Should have just gone for a damn run earlier.
Today I had a nasty anxiety spike. It was mostly just the goddamn old tapes in my head – you know the ones: worthless, wordless, everybody hates you, worm-eatery, blah yarg fuckety smuckety.
Did I warn you that this post might contain a cussword or two? I didn’t?
Consider yourself warned.
Man, I loathe feeling like that. I guess there isn’t a person alive who doesn’t have those moments, every now and again. They suck syphilitic goat, no two ways about it. For most of the afternoon, all I could really do was sit on the couch, play a stupid video game, and tell myself over and over that my brain was being an idiot. I eventually reached out to my friends – who I know care about me – and asked for a bit of love. Which they poured over me, with gusto.
A lot of gusto.
With a promise of cut-off shorts and bartending, even.
I wish I could say that I snapped out of it right away. I didn’t Brain weirdness doesn’t just go away. But I did convince myself to stop huddling in on myself, to interact with friends and family, to make dinner, and eventually to go for a run.
Please refer to the first sentence in this post.
I feel better now than I have all day. I mean, minus the wobbly legs and the sweat pouring down my face. Of course, part of it is the endorphins; however, some of it is just not letting the stupid anxiety win.
Fuck that shit. I deserve better than being a whiny neurotic heap on my couch.
At any rate. I didn’t have much more to say. I wanted to write about kicking anxiety’s ass (mostly) to the curb, at least for the evening.
I also wanted to post (with video links because I’m cool like that) my run music. It was on shuffle, so it was totally the Universe channeling the right music for me. Even if much of it had to do with Code 187-MDK and the 80’s.
Ladytron – Destroy Everything You Touch
Suicide Commando – Bind, Torture, and Kill
Duran Duran – A View To a Kill
Camoflage – The Great Commandment
What ARE the fucking lyrics about??
CombiChrist – This is My Rifle
Today? You pukes will sleep with your rifle. You will give your rifle a girl’s name.
BeeGees – Stayin’ Alive
Totally John Travolted all the way home during this one.
The last song was really, really appropriate and *totally* cracked me up.
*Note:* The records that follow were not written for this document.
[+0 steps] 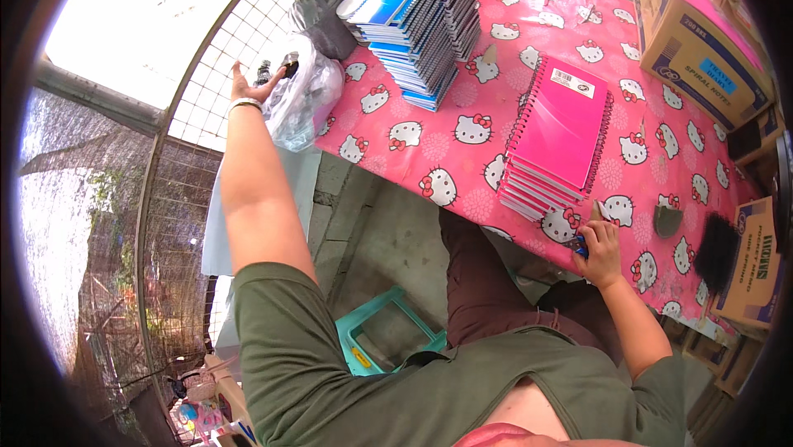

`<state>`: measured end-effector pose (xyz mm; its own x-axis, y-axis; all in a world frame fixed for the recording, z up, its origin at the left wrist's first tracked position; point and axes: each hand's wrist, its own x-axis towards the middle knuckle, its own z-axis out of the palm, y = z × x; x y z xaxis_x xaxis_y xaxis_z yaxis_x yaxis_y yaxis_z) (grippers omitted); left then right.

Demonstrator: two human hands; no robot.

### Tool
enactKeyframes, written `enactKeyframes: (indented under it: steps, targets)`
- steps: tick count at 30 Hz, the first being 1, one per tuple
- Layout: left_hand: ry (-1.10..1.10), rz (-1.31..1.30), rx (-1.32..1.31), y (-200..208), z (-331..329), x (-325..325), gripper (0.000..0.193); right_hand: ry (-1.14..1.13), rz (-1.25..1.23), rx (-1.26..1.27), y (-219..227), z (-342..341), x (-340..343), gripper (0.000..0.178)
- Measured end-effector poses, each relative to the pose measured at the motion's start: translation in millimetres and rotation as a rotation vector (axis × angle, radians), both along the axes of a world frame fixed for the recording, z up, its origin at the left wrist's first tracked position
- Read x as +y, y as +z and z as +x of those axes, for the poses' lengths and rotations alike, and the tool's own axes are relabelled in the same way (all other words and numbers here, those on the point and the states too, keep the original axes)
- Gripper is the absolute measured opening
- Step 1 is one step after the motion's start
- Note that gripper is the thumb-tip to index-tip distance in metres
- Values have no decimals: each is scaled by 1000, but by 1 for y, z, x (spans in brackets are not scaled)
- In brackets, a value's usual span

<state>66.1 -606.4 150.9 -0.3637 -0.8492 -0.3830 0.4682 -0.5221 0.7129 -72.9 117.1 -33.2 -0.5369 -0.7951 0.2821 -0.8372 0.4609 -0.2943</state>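
My left hand (252,90) reaches out to the far left, its fingers spread and nothing visible in them. Right beside it, at the table's left edge, is a translucent plastic bag (306,104) with a dark item (289,64) at its top. Whether the hand touches the bag, I cannot tell. Near the front edge of the table my right hand (603,250) is closed around a small blue-handled tool (581,245), mostly hidden by the fingers. Just beyond that hand lies a stack of pink spiral notebooks (562,129), spirals along its sides.
A tall stack of blue spiral notebooks (413,34) stands at the back on the pink cartoon-print tablecloth (438,145). A grey bag (322,21) sits behind the plastic bag. Cardboard boxes (702,54) line the right side. Below the table is a green stool (363,319); wire mesh rises at left.
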Motion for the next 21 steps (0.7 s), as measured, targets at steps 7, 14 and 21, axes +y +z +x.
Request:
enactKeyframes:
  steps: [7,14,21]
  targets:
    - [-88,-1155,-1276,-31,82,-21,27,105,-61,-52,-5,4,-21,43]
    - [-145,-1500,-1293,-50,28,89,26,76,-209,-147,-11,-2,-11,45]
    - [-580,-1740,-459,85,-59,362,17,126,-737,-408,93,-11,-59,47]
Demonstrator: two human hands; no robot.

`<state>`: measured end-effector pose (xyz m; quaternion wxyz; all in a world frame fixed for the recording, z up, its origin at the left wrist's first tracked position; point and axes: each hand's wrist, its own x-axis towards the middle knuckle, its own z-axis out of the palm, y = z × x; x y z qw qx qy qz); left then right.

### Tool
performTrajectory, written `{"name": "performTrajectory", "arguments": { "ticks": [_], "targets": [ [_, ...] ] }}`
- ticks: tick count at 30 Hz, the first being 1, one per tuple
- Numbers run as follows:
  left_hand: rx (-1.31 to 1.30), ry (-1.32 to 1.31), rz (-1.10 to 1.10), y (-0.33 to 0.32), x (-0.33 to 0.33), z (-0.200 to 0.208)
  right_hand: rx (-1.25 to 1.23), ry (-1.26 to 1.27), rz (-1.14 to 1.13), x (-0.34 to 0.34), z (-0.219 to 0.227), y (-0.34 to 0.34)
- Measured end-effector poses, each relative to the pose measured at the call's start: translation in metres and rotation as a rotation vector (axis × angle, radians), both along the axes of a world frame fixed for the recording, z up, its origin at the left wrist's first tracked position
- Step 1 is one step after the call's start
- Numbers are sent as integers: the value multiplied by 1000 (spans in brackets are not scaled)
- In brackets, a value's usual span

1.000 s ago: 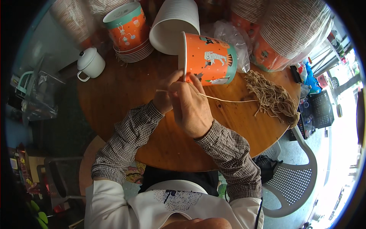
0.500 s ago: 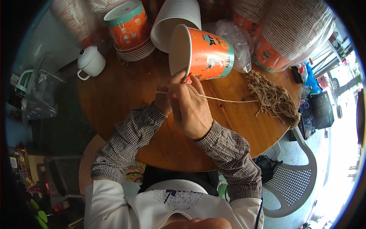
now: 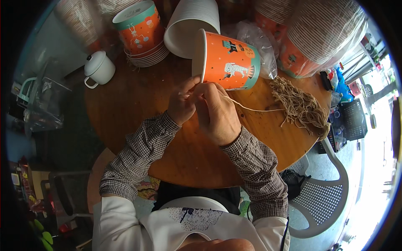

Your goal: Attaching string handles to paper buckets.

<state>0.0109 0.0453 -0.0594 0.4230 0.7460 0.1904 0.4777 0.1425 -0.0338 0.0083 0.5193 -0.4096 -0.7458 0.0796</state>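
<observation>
An orange paper bucket (image 3: 229, 62) with a green base band lies tipped on its side above my hands, its mouth facing left. My left hand (image 3: 182, 103) is closed, with thumb and forefinger at the near part of the bucket's rim. Right beside it, my right hand (image 3: 218, 112) is curled closed near the same rim. A thin cream string (image 3: 256, 109) runs out from my right hand to a tan bundle of cut strings (image 3: 298, 104) on the table's right side. The fingertips overlap, so the exact grip on string and rim is partly hidden.
Round wooden table (image 3: 176, 167). Behind stand a stack of orange buckets (image 3: 140, 31), nested white-sided buckets (image 3: 190, 25) lying over, and plastic-wrapped stacks (image 3: 322, 33). A white lidded mug (image 3: 100, 69) sits at left. A grey chair (image 3: 318, 201) is at lower right.
The bucket has shifted slightly right and turned, so less of its inside shows. My right hand has moved a little right. The string end left of my hands no longer shows.
</observation>
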Motion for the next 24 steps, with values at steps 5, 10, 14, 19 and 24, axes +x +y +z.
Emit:
{"name": "performTrajectory", "arguments": {
  "ticks": [5, 10, 14, 19, 24],
  "targets": [
    [-143, -56, -73, -4, 1, 9, 43, -60, -16, -1, -6, 3],
    [-136, -39, -48, -3, 5, 11, 57, -7, 4, -5, -6, -1],
    [22, -9, 79, -4, 2, 6, -195, 520, 164, 5, 1, 4],
    [-114, -140, 54, -5, 15, 15, -439, 1155, 233, 35, 10, 12],
    [-124, -71, 92, -1, 13, 18, -380, 1004, 236, 29, -6, 16]
  ]
}}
I was shuffle-dancing and giggling the last few minutes of the run.
5 thoughts on “Stayin’ Alive, or the John Travolta Method for Getting Over Yourself”
There must be something in the air. I’ve been listening to a bad dub of those same tapes lately myself. It’s the fact that it kicks your motivation to the dirt that makes it suck the most. All I really want to do lately is sleep (which hasn’t worked out well) and hide from the world. Oddly, I think what I really need is more social time. Irony is a dirty dirty whore.
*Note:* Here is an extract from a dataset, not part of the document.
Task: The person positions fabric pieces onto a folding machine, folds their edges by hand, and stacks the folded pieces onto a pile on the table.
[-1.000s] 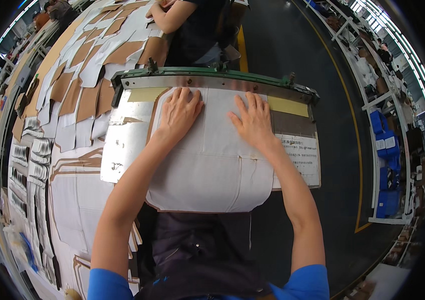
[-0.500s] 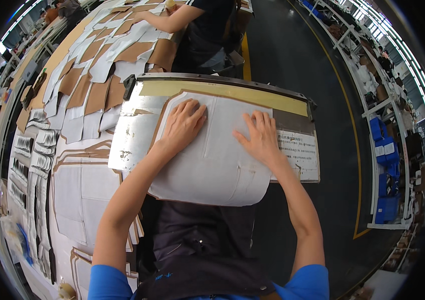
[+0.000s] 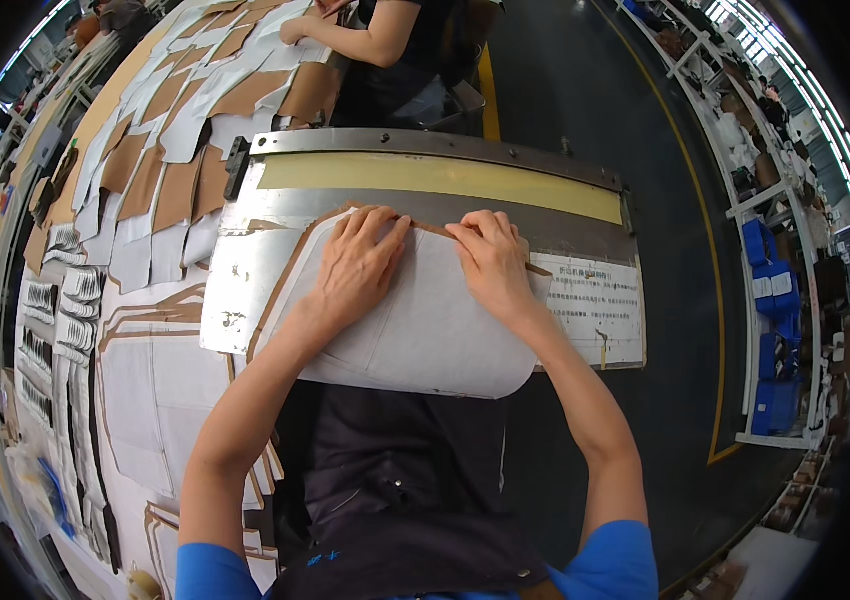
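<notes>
A large white cut piece with a brown edge (image 3: 415, 330) lies on a metal machine plate (image 3: 235, 285) in front of me. My left hand (image 3: 357, 265) rests flat on its upper left part, fingers spread toward the far edge. My right hand (image 3: 493, 260) lies flat beside it, fingertips at the piece's brown top edge. Both palms press down; neither grips anything. The near end of the piece hangs over the plate's front edge above my dark apron (image 3: 395, 470).
A yellowish strip (image 3: 445, 178) runs across the back of the plate, with a printed label (image 3: 595, 305) at right. Stacks of white and brown cut pieces (image 3: 145, 170) cover the long table at left. Another person (image 3: 385, 40) works beyond. Blue bins (image 3: 770, 290) stand right.
The view has drawn closer to the plate. Both hands have slid toward the far edge of the white piece and come nearer together; the piece now sits further back.
</notes>
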Available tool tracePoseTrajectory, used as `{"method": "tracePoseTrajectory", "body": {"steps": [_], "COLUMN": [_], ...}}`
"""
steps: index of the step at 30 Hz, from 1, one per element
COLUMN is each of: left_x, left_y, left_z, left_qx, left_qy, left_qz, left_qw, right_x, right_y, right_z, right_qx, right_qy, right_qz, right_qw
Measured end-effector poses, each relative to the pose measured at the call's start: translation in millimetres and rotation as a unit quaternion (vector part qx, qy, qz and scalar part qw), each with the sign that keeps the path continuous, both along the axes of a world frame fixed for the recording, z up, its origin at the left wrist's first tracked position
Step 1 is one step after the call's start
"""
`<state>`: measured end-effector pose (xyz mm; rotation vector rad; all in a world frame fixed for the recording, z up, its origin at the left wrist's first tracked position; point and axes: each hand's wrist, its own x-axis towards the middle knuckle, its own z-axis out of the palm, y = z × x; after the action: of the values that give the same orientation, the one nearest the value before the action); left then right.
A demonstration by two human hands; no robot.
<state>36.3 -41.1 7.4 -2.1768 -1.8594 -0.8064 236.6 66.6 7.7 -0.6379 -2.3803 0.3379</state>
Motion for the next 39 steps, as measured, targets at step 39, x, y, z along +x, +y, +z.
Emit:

In other news, I love you, but there’s no way in hell I’m wearing Daisy Dukes for anyone. I can serve up some booze though.
Indeed she is, Rob.
EEP! I mean… um. No need for Daisy Dukes, dear. Just a bit of social time, game, smack-talking, and a hex map will be sufficient.
I put to my husband the ongoing debate about whether all artists display identifiable symptoms of mild/moderate bipolar disorder, thinking he would have a chuckle, seeing as his wife is a creative person and also the absolute PICTURE of even-tempered calm….. You can imagine how that turned out. So I’ll just say that, for me, having a good sweat takes the edge of the mental shit-storms bookending my creative highs, and if I make myself sweat every couple of days when I’m feeling good, the mental shit-storms can sometimes be avoided entirely. So, props to the running, the loving buds, and the cut-offs. I hope you’re having a better day.
I am. 🙂
Trying to get into the practice of everyday exercise as well as “hey, I feel icky, let’s go sweat.” Because sweat > general anxiety.
Short on words right now, so *lurv*.